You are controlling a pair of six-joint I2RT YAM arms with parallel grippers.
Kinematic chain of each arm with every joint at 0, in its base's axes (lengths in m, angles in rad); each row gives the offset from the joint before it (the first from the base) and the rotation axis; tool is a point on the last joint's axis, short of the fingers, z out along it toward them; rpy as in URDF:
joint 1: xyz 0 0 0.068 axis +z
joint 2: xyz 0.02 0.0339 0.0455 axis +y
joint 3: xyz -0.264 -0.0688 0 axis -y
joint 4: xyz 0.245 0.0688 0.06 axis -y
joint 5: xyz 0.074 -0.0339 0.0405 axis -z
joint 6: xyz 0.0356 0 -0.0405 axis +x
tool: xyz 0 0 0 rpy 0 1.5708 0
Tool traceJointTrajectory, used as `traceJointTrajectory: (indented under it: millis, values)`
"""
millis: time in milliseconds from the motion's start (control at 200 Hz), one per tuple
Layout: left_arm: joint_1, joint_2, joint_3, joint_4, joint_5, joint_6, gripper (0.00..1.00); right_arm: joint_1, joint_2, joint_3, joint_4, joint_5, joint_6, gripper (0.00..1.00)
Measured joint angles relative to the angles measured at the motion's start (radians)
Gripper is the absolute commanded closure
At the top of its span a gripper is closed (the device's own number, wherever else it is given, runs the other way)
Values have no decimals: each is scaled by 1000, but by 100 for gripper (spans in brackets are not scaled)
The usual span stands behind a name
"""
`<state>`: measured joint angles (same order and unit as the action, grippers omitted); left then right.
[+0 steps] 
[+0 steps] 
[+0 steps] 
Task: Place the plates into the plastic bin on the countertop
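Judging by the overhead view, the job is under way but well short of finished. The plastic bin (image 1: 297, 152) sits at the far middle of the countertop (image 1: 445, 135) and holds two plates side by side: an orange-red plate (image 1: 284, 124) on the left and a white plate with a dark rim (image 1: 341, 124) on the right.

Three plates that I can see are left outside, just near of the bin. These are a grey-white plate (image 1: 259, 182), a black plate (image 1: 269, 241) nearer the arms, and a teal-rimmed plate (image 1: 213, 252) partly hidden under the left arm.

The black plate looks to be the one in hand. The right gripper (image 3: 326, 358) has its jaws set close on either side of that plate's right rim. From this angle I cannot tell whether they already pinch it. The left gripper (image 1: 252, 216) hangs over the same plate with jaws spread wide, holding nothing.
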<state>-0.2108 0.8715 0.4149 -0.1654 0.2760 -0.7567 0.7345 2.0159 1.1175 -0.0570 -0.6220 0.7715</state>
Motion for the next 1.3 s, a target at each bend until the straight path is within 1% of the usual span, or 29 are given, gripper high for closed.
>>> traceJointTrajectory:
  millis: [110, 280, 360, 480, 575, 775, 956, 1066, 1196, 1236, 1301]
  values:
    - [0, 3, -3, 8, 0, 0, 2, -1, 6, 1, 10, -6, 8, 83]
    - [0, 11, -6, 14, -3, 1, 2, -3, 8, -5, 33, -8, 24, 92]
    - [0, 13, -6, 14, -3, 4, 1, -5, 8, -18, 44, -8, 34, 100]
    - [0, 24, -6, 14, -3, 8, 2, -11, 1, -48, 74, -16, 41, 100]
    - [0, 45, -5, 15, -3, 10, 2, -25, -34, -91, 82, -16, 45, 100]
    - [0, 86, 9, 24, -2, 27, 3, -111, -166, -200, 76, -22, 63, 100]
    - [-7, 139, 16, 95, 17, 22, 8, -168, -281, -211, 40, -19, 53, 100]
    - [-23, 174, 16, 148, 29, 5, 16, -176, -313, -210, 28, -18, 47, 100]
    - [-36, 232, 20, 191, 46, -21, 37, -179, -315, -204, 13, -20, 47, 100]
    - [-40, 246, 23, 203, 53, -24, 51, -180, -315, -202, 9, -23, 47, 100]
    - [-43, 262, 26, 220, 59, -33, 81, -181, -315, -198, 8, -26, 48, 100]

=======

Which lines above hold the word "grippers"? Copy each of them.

ANSWER TO THE EXERCISE:
You are controlling a pair of six-joint I2RT YAM arms with parallel grippers.
`<state>`: measured joint angles (same order and unit as the action, grippers omitted); left then right.

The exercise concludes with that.